■ TASK INSTRUCTIONS ■
When you reach the line with "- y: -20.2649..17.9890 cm" in the data below, begin printing lines exactly, and stop once the line with "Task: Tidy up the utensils" has been printed.

■ STORED DATA ■
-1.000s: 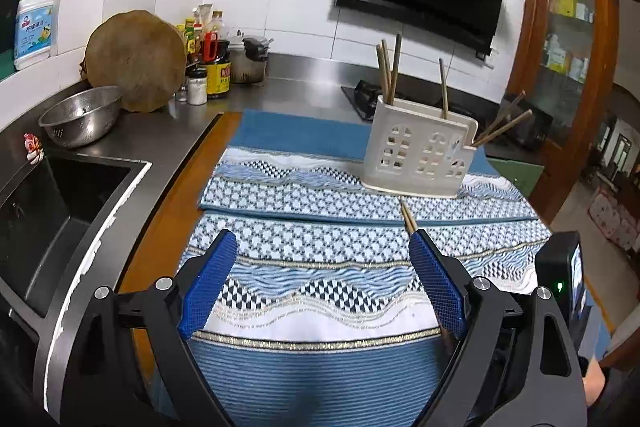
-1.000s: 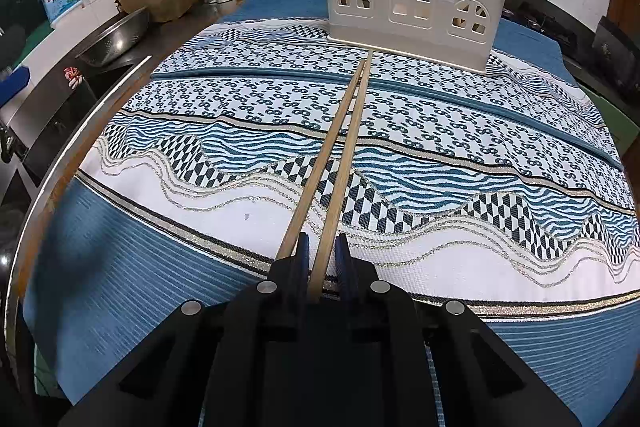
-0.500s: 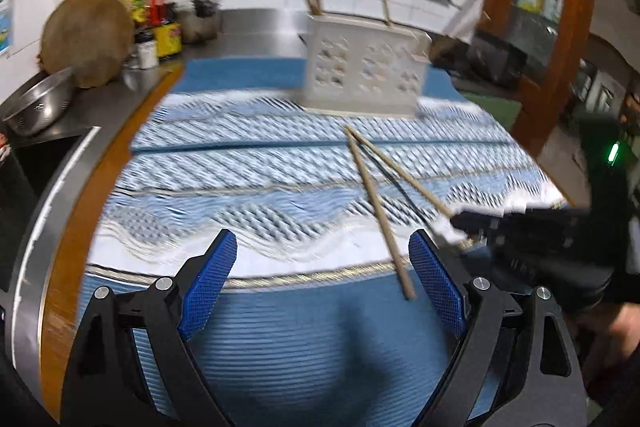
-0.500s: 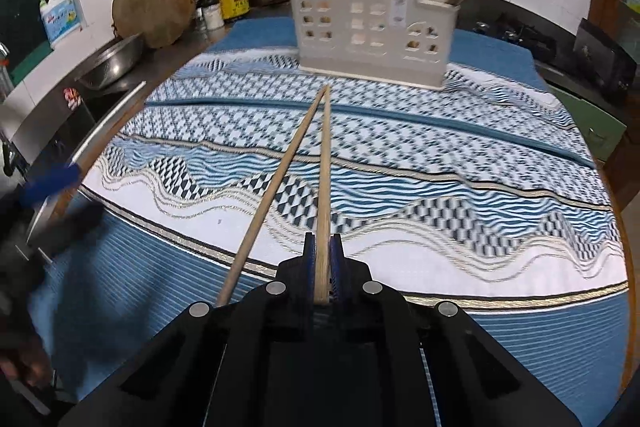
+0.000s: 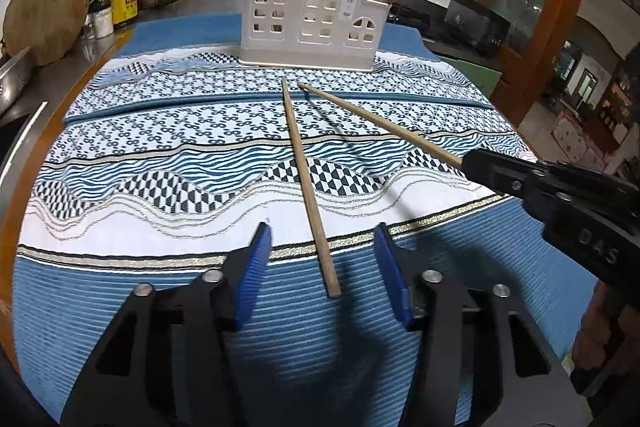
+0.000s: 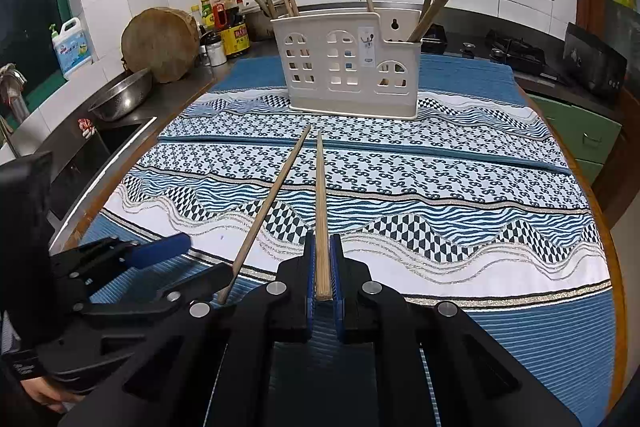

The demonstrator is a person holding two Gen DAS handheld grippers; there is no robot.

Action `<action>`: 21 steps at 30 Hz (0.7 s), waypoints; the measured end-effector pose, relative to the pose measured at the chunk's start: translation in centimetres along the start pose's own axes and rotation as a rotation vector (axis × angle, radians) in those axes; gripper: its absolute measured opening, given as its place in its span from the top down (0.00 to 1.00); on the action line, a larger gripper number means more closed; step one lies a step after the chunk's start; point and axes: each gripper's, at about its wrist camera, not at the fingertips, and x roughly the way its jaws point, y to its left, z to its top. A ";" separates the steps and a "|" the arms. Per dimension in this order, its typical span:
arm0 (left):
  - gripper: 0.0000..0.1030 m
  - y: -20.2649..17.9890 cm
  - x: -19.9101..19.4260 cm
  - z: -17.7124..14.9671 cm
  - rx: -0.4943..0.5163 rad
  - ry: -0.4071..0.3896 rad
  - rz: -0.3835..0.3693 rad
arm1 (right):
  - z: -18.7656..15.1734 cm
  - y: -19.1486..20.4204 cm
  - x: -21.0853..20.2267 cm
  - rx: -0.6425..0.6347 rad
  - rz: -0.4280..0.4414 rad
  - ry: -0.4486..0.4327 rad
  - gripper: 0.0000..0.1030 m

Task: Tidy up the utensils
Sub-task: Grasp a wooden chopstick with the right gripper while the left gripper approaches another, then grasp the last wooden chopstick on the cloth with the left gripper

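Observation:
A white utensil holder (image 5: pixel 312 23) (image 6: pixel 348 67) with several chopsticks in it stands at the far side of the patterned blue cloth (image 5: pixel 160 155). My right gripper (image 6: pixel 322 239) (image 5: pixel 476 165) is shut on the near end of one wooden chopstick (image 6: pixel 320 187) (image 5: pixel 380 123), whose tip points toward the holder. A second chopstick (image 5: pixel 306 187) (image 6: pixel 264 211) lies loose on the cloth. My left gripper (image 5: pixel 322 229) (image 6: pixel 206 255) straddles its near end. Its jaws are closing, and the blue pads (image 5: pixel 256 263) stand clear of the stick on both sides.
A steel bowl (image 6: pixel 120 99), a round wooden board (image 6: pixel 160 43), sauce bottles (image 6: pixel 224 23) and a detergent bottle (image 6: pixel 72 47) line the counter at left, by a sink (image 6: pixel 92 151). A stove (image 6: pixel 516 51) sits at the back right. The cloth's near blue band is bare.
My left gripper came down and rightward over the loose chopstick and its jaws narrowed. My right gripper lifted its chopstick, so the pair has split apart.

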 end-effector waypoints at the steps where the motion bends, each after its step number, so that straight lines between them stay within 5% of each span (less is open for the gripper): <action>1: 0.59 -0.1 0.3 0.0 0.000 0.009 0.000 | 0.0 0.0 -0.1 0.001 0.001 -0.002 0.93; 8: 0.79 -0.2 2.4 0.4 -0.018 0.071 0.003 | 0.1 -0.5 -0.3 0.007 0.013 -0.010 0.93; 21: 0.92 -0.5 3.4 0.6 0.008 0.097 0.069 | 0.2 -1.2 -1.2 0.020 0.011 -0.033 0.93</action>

■ RESULT OF THIS EXERCISE ■
  - y: -20.2649..17.9890 cm
  - x: -19.9101..19.4260 cm
  - z: -17.7124..14.9671 cm
  - rx: -0.4943..0.5163 rad
  - ry: -0.4071..0.3896 rad
  - rz: -0.3835..0.3693 rad
arm1 (right):
  - z: -18.7656..15.1734 cm
  - y: -19.1486..20.4204 cm
  - x: -21.0853..20.2267 cm
  - rx: -0.6425..0.6347 rad
  - rz: -0.4280..0.4414 rad
  - ry: -0.4486..0.4327 rad
  - gripper: 0.0000..0.1030 m

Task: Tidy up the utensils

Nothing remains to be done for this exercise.